BMC Endocrine Disorders volume 25, Article number: 131 (2025) Cite this article

Abstract

Objective

We aimed to investigate the expression of lncRNA Kcnq1ot1 in T2DM patients with OA, as well as its correlation with serum inflammatory factors and clinical outcomes of the patients.

Methods

This prospective observational cohort study included a total of 50 patients with type 2 diabetes mellitus (T2DM), 50 patients with osteoarthritis (OA), and 51 patients with both T2DM and OA between March 2020 and March 2023. The serum TNF-α, interleukin (IL)-6, IL-1β and C-reactive protein (CRP) levels were measured using enzyme-linked immunosorbent assay (ELISA). To determine the expression of LncRNA Kcnq1ot1, RT-qPCR was used. Demographic, clinical statistics, lipid metabolism and nutritional indicators were collected. All data used SPSS 26.0 to statistical analyses.

Results

The T2DM + OA group had significantly higher BMI and LDLC levels compared to the T2DM group (p < 0.05).
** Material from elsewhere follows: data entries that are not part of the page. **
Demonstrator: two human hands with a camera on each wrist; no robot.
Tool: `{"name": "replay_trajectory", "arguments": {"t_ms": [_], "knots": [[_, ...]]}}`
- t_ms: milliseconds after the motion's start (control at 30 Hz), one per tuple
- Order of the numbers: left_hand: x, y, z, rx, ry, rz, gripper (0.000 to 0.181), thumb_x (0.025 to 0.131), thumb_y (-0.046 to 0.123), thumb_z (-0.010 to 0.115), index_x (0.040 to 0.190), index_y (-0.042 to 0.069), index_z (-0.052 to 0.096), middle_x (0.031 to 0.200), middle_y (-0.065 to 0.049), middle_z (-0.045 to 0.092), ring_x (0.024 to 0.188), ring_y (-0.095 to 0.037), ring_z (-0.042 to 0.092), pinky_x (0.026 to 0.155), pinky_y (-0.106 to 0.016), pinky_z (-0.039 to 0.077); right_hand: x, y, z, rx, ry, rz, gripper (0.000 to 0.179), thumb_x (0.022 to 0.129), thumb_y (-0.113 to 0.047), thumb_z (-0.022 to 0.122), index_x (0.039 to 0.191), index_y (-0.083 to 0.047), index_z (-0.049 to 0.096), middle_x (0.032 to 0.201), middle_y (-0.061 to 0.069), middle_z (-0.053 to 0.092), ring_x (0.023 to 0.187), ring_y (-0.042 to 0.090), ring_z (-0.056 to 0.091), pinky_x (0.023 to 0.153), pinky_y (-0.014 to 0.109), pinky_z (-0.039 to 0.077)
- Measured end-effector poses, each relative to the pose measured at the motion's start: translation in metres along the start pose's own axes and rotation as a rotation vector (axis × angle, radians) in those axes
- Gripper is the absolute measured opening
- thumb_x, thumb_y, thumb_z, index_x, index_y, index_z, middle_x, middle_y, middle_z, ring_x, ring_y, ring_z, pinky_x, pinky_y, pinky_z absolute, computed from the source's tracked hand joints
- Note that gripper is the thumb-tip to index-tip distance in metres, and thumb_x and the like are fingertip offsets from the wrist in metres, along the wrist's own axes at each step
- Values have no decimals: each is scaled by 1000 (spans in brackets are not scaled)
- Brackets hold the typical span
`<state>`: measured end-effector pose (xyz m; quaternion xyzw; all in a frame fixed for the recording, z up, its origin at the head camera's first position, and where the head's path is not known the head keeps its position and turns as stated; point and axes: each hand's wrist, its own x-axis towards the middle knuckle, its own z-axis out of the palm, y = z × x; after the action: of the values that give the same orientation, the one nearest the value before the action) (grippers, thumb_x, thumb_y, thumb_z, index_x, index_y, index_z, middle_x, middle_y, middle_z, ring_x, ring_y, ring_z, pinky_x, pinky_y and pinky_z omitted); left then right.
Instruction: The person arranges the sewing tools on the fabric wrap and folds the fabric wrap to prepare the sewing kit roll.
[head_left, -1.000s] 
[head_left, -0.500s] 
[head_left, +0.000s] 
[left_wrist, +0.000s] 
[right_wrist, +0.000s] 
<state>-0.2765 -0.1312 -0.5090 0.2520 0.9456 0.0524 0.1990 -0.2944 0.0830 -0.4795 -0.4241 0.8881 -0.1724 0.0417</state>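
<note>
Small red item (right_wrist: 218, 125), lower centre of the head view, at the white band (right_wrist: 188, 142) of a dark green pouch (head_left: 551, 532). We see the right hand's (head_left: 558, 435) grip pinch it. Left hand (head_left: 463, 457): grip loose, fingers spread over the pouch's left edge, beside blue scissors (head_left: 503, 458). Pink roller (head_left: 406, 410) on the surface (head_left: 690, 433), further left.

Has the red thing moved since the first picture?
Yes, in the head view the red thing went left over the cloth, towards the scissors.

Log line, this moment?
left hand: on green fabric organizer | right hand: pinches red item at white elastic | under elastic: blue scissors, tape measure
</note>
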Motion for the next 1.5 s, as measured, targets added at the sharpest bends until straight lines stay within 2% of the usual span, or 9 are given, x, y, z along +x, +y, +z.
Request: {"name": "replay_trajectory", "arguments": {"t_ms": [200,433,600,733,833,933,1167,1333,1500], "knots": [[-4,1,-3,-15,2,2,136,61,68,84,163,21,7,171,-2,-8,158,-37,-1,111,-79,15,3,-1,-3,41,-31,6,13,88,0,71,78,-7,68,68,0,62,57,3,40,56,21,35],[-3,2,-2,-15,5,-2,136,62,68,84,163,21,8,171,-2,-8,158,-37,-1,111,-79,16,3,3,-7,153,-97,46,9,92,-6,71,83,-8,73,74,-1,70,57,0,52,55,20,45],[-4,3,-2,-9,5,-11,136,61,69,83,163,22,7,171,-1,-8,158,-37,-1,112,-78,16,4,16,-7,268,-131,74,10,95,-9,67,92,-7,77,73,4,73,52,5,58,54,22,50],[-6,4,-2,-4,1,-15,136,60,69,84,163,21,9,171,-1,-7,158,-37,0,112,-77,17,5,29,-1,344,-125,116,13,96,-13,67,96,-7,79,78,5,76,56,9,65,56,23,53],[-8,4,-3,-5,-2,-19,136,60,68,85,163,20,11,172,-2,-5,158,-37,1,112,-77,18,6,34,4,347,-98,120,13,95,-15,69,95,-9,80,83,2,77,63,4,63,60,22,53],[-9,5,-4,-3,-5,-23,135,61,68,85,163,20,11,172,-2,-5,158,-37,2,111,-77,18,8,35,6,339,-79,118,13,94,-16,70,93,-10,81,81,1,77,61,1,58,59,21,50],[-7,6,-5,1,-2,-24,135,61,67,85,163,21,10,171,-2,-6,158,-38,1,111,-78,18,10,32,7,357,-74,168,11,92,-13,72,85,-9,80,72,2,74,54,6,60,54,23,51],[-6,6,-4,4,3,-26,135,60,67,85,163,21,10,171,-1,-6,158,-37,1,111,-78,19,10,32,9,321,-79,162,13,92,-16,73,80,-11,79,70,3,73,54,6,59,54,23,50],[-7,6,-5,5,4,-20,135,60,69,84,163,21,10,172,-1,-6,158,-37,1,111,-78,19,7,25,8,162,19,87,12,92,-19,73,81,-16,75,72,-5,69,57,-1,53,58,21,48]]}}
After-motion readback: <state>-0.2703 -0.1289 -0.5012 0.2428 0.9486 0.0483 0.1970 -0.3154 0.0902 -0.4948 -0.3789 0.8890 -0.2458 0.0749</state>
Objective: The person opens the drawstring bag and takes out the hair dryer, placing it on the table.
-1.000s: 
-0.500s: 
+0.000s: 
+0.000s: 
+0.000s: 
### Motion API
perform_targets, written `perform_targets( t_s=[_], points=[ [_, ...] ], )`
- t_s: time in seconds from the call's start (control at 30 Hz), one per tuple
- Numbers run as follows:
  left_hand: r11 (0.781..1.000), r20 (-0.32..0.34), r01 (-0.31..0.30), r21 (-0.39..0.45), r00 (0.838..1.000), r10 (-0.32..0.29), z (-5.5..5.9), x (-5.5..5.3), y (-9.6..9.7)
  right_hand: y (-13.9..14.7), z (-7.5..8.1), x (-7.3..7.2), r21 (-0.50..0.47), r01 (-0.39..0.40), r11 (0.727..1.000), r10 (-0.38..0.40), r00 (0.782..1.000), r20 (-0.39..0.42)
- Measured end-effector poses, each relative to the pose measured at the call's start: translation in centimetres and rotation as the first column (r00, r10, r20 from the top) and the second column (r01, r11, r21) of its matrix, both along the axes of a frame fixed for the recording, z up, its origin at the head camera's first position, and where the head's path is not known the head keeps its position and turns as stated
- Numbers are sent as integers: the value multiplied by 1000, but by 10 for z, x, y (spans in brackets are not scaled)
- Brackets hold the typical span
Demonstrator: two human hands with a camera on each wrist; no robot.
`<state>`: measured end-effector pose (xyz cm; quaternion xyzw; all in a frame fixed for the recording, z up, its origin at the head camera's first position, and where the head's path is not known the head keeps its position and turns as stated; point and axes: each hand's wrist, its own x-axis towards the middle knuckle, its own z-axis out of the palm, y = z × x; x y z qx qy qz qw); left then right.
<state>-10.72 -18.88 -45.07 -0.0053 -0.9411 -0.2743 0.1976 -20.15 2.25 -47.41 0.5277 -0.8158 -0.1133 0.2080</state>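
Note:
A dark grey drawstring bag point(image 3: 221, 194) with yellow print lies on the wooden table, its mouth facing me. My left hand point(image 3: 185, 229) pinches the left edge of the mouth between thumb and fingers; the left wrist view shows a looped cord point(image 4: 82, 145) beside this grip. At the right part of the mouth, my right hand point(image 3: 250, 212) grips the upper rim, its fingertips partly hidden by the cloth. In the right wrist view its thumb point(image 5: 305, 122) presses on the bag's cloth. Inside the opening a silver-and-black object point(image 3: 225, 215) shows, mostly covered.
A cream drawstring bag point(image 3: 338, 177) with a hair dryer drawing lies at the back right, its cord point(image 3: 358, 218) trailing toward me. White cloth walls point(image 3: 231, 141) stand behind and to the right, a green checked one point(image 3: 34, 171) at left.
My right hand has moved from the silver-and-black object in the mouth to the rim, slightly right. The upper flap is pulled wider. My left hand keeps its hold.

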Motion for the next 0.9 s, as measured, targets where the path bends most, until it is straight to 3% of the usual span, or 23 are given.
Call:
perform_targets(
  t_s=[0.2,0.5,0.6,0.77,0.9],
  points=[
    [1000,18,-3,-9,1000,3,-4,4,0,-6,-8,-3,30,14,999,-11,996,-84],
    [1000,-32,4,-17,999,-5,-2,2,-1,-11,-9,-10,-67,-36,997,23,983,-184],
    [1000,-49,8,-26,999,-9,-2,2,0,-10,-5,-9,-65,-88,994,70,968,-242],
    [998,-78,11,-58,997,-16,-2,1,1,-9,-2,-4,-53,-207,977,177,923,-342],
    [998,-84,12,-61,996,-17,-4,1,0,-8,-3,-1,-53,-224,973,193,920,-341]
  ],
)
The serum levels of LncRNA Kcnq1ot1 were significantly higher in the T2DM + OA group compared to the OA group and T2DM group (p < 0.05). Pearson’s analysis supported a positive correlation between LncRNA Kcnq1ot1 and IL-6 and IL-1β levels. In addition, LncRNA Kcnq1ot1 could be a potential biomarker for diagnosing the occurrence of T2DM patients with OA. Moreover, LncRNA Kcnq1ot1, BMI, IL-6, Low density lipoprotein cholesterol (LDLC) were the risk factors for T2DM patients with OA.

Conclusion

This study showed that the serum LncRNA Kcnq1ot1 levels was remarkably elevated in T2DM patients with OA. This study might provide new targets and a comprehensive approach to treatment in T2DM patients with OA.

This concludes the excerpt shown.